Índios da capital deixam de lado suas tradições

Desde 2008, o bairro Campo de Santana, em Curitiba, abriga 150 índios das etnias caingangues, xetás e guaranis. Juntos, eles formam a Aldeia Urbana Kakané Porã – que, em caingangue, significa “fruto bom da terra”. Eles vivem em regime de comodato, em casas de quatro cômodos construídas pela Companhia de Habitação Popular de Curitiba (Cohab). O cacique Carlos Alberto dos Santos, 48 anos, cujo nome indígena é Kajer (macaco, em caingangue), teve participação ativa em todo o processo que permitiu a transferência das 35 famílias de índios que até então estavam instaladas de forma precária no Parque Cambuí, próximo a São José dos Pinhais.

De lá para cá muitas mudanças aconteceram, como o fato da maioria dos adultos estarem empregados nos mais diferentes tipos de atividades econômicas, principalmente na construção civil. Poucos ainda dependem do artesanato. As novas necessidades do grupo têm a ver com anseios de qualquer comunidade. Eles querem a construção de uma escola e um posto de saúde dentro da própria aldeia, que possui área de 44 mil metros quadrados. Também pensam em fazer um cemitério, pois dois integrantes da aldeia faleceram e os corpos precisaram ser enterrados em outras aldeias. “Fizemos o ritual, mas o transporte dos corpos foi bem difícil”, lembra o cacique.

Gerson Klaina
Filho de Carlos Ubiratan só quer saber de computador.

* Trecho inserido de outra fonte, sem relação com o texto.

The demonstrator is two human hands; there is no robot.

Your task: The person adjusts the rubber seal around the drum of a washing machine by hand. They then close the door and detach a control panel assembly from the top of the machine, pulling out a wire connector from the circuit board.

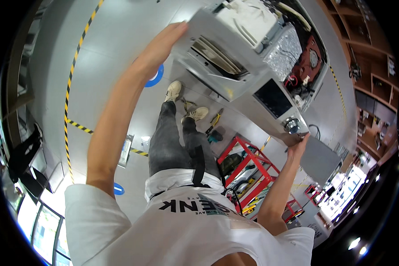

Mesmo afirmando gostar da aldeia urbana, tanto Kajer quanto o filho Carlos Ubiratan dos Santos trazem em cada fala ou lembrança uma saudade que conforto nenhum é capaz de suprir. Ambos viveram na reserva indígena de Mangueirinha. O cacique por 35 anos e o filho dele até os 10 anos de idade. Na memória, pai e filho carregam o sabor da liberdade em sua plenitude. Sem relógio para domesticar o tempo, o cacique conta que saía pela região montado em seu cavalo sem hora para voltar. “A gente vivia solto”, comenta. “Aqui eu não consigo fazer com que meu filho brinque da mesma forma que eu em Mangueirinha. Ele quer computador”, conta Carlos Ubiratan.

Na aldeia, ninguém mais planta ou cria animais. A orientação religiosa se divide entre católicos e evangélicos. E sobram carros e celulares modernos nas mãos de todos os integrantes das três tribos. Boa parte da tribo recebeu a vacina da gripe A neste ano, até porque o cacique pilota o carro cedido pelo governo federal para o transporte dos índios aos hospitais. “Virei motorista da tribo”, brinca o cacique.

Sem patrocínio, festa anual é adiada

Gerson Klaina
Cacique Kajer, o motorista da tribo, relembra com saudade do tempo em que viveu na reserva de Mangueirinha.

O grande momento de preservação da cultura indígena se dá em uma festa anual, normalmente celebrada em abril (perto do Dia do Índio, no dia 19), mas que este ano deverá ocorrer em junho. Nela, toda a riqueza da culinária indígena, do bolo de cinzas às carnes mais diferentes, como paca e tatua, podem ser apreciadas gratuitamente e por qualquer pessoa, já que eles abrem as portas para a comunidade. “No ano passado foram mais de 3 mil quilos de costela no chão”, conta o filho do cacique. Neste ano, a demora no patrocínio obrigou o adiamento da festa.

Índias querem ser a Bianca de Salve Jorge

A esposa do filho do cacique, El,isana Lopes de Oliveira, não é índia e há 12 anos vive na tribo. Manicure e cabeleireira, agora abriu um salão (Salão da Lisa) na própria comunidade. “Elas adoram novidades. Gostam de química e, agora, todas querem ser a Bianca (atriz Cléo Pires) da novela Salve Jorge. O salão também atende pessoas de fora da tribo. Quem quiser conhecer, o telefone é: (41) 3396-4880, de segunda a sábado.

Gerson Klaina
As 35 famílias que vivem nas casas da Cohab cobram construção de escola e posto de saúde na aldeia.